Le 2 juin 2016, une action de blocage économique était organisée par la CGT devant les entrepôts de Logidis Carrefour market au Rheu, durant laquelle des palettes avaient été récupérées sur un chantier voisin pour faire un feu devant la porte.

Les quelques gendarmes présents sur place n’interviendont pas, mais convoqueront plus tard le camarade au motif que sa voiture aurait été repérée sur les lieux en train de transporter les fameuses palettes.
Après avoir refusé de répondre à leur convocation le temps de préparer sa défense et ses garanties de représentation, le camarade choisira de se rendre un vendredi à la fin du mois d’octobre (afin d’éviter notamment une comparution immédiate qui ne peut avoir lieu le week-end). Après plusieurs mois à préparer son passage à la gendarmerie, il choisira de ne rien déclarer à l’OPJ et sera placé en GAV pendant une dizaine d’heures, durant laquelle il refusera également donner ses empreintes et son ADN.

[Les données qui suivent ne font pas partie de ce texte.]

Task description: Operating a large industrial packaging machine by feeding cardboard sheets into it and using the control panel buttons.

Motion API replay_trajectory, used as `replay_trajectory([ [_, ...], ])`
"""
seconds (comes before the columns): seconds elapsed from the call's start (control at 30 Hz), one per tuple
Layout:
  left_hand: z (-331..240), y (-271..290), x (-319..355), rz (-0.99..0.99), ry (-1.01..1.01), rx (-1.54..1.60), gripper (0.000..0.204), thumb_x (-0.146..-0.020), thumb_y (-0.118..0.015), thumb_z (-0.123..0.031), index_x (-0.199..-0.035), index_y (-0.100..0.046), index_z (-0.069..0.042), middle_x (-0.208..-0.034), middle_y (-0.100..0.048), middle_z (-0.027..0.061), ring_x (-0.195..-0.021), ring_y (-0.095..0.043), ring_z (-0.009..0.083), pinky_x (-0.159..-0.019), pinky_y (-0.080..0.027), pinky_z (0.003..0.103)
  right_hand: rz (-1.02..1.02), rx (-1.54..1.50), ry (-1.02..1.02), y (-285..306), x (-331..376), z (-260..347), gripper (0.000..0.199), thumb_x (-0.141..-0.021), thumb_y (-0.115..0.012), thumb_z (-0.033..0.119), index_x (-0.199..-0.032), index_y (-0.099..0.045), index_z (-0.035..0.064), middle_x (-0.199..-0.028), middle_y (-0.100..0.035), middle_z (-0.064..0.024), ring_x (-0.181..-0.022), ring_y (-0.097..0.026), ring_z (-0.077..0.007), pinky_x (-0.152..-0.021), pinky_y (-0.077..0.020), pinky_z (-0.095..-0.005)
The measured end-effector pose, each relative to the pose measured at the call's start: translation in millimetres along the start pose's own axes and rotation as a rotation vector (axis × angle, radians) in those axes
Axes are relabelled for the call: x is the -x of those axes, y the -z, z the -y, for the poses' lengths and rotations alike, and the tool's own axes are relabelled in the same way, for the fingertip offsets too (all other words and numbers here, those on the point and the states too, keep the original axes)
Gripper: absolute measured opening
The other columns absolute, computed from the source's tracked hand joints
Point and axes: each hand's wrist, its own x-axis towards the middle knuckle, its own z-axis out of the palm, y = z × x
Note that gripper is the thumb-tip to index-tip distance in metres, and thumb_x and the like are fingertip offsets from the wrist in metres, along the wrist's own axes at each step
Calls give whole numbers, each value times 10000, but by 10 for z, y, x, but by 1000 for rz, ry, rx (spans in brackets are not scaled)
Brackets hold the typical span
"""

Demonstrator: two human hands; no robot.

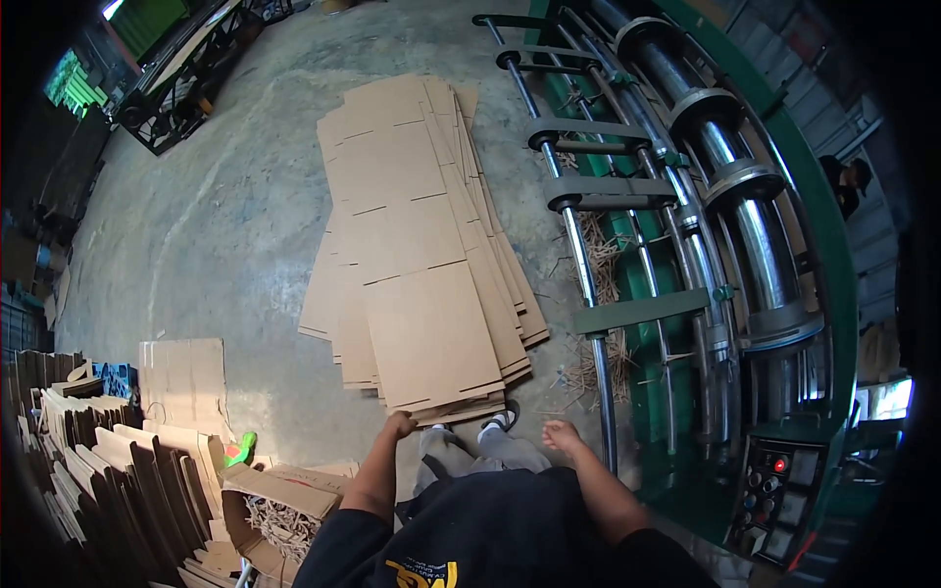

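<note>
A fanned pile of flat, slotted cardboard sheets [421,235] lies on the concrete floor in front of my feet. My left hand [400,424] is at the near left corner of the top sheet, its fingers curled together. Whether that corner is between them I cannot make out. To the right of the pile, my right hand [561,435] hangs over the floor, apart from the sheets. Its fingers are folded in, and nothing shows in them.
On my right runs a long green machine [642,304] with steel rollers and a control panel [777,495]. Cardboard scraps [603,367] lie beneath it. At left are upright cardboard pieces [137,470] and a box of strips [279,524]. Another person [848,184] is behind the machine.
</note>
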Motion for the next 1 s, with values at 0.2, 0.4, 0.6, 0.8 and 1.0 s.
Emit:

Les gendarmes, à défaut d’éléments pouvant justifier d’une quelconque mise en détention ou contrôle judiciaire pour le recel, le remettront en liberté avec une convocation neuf mois plus tard.

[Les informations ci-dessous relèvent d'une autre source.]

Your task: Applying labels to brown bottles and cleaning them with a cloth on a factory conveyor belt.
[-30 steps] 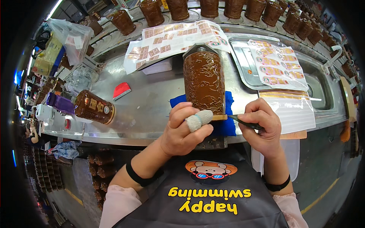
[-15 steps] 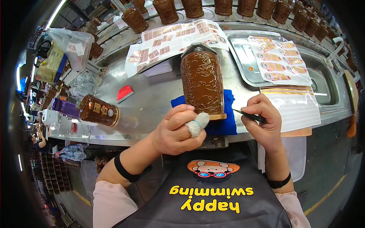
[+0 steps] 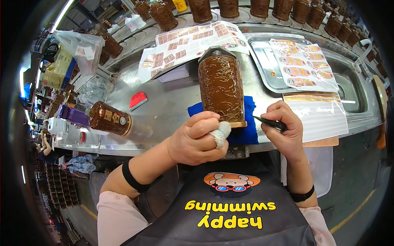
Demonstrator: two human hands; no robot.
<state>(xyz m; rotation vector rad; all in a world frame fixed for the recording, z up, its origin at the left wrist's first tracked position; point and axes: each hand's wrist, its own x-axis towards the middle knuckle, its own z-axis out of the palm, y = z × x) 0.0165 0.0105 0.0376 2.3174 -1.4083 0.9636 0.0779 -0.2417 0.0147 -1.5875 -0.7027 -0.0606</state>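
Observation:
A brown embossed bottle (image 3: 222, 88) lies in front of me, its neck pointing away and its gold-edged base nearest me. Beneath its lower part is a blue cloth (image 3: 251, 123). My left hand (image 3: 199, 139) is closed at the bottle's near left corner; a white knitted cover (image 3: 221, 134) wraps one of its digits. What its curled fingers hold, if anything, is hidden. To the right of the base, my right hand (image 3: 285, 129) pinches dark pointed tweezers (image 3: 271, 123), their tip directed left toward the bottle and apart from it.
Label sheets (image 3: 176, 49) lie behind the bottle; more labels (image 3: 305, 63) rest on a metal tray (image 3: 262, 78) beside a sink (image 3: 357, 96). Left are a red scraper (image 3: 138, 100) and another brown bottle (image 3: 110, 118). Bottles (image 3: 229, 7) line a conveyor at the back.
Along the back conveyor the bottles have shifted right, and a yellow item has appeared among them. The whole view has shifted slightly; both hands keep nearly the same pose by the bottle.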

AFFAIRE N°2 : [Refus de se soumettre au prélèvement d’empreintes, et refus de se soumettre au prélèvement d’ADN.]

Le 4 mai dernier, il était interpellé lors d’une nasse de la dernière manifestation "ni Macron ni le Pen".

Après avoir été conduit au poste pour une vérification d’identité avec une douzaine d’autres personnes, les flics avaient alors posé la condition suivante :
ou les personnes se soumettaient directement à la vérification d’empreintes sur la borne (qui sert d’ordinaire au prélèvement de la signalétique),
ou elles étaient placées directement en garde à vue durant laquelle il leur serait immanquablement demandé de donner leur empreintes + leur ADN (cette fois sous la forme de prélèvement et non de vérification), avec du coup la menace de poursuites pénales pour ce nouveau refus.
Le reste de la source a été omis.